Eboya Houga, an ebonite pen handmade in Tokyo


Eboya is a Tokyo-based pen maker that has been around since 2009. Their specialty is pens made of ebonite, polished on traditional rokuro lathes. Eboya’s parent company is Nikko Ebonite, the only producer of ebonite in Japan.

Eboya has seven pen fountain pen models, including the Onoto-inspired Kyouka, the bamboo-like Ricchiku, and the torpedo-shaped Houga. Each model is available in several types of marbled ebonite, in small, medium, and large sizes, with an appropriately-sized 14K Bock nib in F, FM, M, or B.

Previously, Eboya offered “Japanese-style” inki-dome eyedropper filling systems. However, since one of their craftsmen, Kanesaki-san, left and set up his own shop, Eboya only does cartridge/converter pens. My understanding is that there is a plan to resume eyedropper production eventually.

At department store Mitsukoshi’s pen fair this year, Eboya sold a limited edition Houga called Manten I looked at it, loved the size and balance of the pen, but had just bought another pen at Maruzen, so I passed.

However, Eboya was now on my mind. So, a few weeks later, I visited their small store in a nondescript Arakawa neighborhood. This shop has several model/size/color combinations on display and available for testing and purchase. Others can be custom-ordered, but it takes at least four months.

Eboya's shop

After looking at the various models for a while, I made up my mind: A large-size Houga in dark blue shinkai finish, with a broad nib. This pen originally had a different nib, but they swapped it for me, after which I was offered to do a final dip test to make sure it wrote well.


At 15cm capped, this is a large pen, and it has a girthy section that large hands will find comfortable. Balance is good, and the pen weighs just over 30g. Ebonite gives it a pleasant warmth in hand.


The whole pen is just beautiful, with its highly polished, marbled ebonite. Every aspect of the pen seems to be well-made. Threads are smooth, cap and barrel line up perfectly, and here’s no blemish, no rough spots, anywhere.


There is an engraving on the barrel: Eboya, Made in Tokyo. Not everyone likes those barrel engravings, but at least it’s fairly subtle, and only noticeable under certain lighting conditions.


This Bock nib, a #6 (type 250) 14K broad, is surprisingly stubbish. Writing normally, it reminds me a bit of a juicy music nib, and upside down it’s akin to a fine cursive italic. I don’t believe Eboya does any adjustments beyond basic QC, so it may be how all Bock 14K broad nibs behave. Either that, or I somehow got a custom grind. Regardless, it is a lovely writer.


There’s no Eboya imprint on the nib, just the standard Bock logo. Custom nib design may not be feasible at the small scale Eboya operates at. (Although, pen club Wagner’s annual limited edition pens, which are produced in hundreds, always have elaborate, custom nib designs. However, those are not Bock nibs.)

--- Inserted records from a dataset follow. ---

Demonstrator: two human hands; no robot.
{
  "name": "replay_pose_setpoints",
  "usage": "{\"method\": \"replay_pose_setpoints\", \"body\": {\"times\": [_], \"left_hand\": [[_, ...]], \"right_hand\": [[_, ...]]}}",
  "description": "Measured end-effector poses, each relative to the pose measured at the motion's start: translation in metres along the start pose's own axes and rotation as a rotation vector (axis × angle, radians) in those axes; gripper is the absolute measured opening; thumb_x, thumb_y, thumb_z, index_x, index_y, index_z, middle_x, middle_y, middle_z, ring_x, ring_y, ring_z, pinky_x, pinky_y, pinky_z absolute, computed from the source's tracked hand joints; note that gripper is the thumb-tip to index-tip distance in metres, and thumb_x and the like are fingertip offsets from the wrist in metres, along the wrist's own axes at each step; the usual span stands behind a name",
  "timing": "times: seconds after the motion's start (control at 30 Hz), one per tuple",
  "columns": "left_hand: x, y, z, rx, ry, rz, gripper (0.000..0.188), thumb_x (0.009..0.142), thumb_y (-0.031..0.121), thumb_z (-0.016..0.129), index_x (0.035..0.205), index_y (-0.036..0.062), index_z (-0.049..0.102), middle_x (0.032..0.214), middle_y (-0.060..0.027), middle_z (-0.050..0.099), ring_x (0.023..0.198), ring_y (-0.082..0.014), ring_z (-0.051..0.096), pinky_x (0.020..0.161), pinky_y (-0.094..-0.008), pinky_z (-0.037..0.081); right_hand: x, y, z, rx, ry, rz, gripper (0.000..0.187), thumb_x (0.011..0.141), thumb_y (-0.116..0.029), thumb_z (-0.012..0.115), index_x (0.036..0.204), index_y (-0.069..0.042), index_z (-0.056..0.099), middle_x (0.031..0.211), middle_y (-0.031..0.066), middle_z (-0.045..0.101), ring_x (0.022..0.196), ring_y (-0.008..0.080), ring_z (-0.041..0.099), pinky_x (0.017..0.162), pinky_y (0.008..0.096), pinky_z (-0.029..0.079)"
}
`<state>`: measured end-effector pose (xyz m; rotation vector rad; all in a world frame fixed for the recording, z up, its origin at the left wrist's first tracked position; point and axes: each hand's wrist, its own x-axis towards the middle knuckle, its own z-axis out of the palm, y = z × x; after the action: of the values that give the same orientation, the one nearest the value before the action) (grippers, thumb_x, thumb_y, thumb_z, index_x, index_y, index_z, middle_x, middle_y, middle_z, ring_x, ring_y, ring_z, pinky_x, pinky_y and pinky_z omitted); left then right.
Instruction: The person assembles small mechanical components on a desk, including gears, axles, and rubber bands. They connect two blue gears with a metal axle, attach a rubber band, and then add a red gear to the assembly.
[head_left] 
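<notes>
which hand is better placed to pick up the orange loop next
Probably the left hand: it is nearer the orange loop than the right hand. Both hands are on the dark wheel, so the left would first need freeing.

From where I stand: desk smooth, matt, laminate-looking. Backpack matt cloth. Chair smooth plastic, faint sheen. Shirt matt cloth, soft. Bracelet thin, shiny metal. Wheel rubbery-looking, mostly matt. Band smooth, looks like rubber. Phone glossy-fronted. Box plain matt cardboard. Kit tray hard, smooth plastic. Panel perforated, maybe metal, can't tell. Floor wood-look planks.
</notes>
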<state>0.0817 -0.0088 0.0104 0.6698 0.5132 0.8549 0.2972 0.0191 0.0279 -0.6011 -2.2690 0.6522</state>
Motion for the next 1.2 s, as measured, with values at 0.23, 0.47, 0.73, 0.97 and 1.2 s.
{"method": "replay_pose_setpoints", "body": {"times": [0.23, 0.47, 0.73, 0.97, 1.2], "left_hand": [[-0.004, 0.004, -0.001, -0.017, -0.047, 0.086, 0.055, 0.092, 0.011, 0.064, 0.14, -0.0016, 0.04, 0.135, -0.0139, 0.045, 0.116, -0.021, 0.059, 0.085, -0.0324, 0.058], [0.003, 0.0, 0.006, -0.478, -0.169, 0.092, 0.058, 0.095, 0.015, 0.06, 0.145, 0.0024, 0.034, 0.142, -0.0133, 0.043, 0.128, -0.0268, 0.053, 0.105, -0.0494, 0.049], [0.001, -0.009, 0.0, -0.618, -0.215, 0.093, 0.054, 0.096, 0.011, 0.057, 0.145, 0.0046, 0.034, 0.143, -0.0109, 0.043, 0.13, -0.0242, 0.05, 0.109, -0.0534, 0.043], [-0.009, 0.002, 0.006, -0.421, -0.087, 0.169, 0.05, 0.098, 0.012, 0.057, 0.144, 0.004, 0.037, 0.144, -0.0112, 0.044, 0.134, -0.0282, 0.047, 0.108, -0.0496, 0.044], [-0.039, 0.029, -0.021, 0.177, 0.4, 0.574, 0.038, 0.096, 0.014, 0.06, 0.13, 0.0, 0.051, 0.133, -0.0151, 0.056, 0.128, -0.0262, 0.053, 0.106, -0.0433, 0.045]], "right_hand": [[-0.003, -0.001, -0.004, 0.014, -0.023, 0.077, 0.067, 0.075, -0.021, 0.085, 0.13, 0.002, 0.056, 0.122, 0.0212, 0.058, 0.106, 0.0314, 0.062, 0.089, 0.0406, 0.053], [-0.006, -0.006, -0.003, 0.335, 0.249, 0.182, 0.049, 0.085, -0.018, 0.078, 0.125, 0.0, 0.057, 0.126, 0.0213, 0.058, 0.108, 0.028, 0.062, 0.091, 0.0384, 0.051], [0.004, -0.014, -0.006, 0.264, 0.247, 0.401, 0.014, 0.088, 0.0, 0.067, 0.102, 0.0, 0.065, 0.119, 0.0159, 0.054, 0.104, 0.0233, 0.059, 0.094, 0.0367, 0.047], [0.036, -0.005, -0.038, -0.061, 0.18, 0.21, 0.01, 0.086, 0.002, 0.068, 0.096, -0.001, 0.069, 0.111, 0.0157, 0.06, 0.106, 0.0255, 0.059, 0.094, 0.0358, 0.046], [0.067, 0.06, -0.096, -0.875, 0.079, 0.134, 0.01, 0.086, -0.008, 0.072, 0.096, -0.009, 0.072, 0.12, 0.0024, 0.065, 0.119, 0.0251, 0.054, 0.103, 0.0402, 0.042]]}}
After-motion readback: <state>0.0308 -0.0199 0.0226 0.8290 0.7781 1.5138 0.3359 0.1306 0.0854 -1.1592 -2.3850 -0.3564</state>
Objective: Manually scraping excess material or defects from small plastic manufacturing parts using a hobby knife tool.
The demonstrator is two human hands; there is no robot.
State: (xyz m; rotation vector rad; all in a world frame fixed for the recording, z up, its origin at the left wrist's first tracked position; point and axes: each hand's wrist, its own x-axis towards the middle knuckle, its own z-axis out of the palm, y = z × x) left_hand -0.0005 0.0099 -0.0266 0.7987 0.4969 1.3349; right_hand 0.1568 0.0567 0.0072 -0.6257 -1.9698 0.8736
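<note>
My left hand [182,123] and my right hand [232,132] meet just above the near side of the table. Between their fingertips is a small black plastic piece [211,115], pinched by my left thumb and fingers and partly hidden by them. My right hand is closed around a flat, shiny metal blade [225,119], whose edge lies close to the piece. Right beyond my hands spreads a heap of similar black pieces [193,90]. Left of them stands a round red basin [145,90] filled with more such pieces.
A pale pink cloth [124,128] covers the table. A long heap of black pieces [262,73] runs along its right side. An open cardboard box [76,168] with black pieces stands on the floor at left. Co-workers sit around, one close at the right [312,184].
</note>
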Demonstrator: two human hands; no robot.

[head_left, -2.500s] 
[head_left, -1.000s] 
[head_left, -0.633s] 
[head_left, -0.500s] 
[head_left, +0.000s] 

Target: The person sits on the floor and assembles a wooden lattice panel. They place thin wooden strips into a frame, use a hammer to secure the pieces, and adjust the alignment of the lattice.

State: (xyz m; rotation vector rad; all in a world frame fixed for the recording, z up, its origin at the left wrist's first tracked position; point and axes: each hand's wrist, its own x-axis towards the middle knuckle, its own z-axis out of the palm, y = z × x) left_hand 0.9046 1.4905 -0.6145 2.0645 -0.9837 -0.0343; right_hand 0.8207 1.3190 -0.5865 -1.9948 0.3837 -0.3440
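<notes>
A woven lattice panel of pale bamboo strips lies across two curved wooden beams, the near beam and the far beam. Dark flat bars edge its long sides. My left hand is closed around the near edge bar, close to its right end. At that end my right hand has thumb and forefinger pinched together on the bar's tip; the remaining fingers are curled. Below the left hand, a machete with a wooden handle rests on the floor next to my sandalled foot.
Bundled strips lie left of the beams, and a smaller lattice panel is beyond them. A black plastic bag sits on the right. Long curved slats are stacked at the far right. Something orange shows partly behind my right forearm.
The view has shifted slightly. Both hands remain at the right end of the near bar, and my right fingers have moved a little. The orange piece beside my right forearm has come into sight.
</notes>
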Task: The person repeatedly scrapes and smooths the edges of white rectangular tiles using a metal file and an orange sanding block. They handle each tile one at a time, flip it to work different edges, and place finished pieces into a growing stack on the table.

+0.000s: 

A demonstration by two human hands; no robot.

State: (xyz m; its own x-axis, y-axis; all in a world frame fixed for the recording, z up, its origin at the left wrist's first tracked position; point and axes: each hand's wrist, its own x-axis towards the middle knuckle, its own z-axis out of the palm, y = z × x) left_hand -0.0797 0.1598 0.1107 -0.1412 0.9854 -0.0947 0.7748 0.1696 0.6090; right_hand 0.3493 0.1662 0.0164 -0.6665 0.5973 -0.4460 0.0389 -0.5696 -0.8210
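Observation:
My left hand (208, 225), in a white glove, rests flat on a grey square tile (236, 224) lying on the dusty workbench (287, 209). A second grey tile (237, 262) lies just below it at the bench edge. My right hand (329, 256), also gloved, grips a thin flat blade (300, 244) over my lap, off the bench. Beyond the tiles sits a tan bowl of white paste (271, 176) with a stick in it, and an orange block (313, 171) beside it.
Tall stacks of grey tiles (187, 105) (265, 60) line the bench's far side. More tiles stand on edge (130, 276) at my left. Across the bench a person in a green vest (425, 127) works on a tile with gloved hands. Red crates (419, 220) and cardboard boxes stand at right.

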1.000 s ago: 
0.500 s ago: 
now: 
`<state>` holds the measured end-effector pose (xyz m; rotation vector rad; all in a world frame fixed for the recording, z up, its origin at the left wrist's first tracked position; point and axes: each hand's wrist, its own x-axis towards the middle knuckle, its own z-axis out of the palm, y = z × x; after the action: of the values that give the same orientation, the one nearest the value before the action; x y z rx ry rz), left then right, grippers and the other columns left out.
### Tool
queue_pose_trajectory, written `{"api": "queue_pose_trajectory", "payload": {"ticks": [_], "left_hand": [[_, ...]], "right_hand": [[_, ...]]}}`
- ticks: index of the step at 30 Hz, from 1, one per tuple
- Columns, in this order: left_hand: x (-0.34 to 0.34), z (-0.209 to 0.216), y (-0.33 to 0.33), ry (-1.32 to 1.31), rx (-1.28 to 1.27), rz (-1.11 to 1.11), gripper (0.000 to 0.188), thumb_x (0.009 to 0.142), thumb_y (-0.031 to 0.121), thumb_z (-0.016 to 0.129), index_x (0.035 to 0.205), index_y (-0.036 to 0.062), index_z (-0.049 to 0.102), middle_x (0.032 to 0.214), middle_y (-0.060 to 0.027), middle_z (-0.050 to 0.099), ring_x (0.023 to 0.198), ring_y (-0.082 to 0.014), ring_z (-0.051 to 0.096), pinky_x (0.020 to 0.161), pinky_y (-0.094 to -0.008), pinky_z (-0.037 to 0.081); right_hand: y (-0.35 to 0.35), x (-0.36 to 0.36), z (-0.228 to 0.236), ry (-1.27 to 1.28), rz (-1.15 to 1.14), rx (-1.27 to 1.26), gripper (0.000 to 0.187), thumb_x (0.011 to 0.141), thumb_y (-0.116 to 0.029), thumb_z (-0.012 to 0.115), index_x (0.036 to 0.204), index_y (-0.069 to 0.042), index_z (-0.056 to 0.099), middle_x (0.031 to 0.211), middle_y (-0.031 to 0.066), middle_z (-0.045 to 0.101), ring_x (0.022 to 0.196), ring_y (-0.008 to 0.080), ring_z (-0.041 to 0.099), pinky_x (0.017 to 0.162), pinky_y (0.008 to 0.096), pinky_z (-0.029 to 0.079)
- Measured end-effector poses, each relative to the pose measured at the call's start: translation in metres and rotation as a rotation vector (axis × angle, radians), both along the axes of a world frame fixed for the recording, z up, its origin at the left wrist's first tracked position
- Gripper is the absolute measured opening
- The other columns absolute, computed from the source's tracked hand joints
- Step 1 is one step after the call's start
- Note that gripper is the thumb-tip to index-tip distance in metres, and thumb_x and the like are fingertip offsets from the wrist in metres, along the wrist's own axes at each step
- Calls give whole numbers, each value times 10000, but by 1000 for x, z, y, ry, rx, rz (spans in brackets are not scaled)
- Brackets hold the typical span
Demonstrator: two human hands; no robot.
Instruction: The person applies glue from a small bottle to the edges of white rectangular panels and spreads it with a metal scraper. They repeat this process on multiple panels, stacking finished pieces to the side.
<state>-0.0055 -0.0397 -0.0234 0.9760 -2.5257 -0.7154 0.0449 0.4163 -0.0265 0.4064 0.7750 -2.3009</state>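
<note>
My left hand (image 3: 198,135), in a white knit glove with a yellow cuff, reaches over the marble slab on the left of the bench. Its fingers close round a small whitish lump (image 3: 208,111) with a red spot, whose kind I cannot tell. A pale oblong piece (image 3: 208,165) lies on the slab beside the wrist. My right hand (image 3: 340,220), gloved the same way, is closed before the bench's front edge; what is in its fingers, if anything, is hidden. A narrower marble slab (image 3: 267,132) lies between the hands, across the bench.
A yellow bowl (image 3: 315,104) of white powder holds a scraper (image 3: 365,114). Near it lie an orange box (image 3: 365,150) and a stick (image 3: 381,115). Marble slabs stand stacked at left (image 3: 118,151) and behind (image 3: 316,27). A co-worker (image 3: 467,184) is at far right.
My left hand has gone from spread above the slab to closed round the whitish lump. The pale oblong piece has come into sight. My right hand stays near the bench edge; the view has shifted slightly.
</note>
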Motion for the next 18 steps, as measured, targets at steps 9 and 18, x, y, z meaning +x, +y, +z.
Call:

While Eboya only offers Bock nibs, one interesting third-party option is custom housings from Flexible Nib Factory, which should make it possible to fit a Sailor, Platinum, or Pilot nib on any pen that takes a type 250 nib. This is not something I have tried myself. Yet.


I adore this pen. The size and girth are just perfect, ebonite feels great in hand, and the finish is impeccable. It is, however, a somewhat pricey pen. A large-size Houga is 43 200 yen, which buys you a mid-range gold-nibbed pen from most major brands. What sets Eboya apart is the material and rokuro craftsmanship.

From above

Eboya has an online store that does overseas shipping. Additionally, a number of EU/US retailers, including Inktraveler,, and Sakura Fountain Pen Gallery sell them. Finally, Eboya attends various pen shows, both domestic and overseas.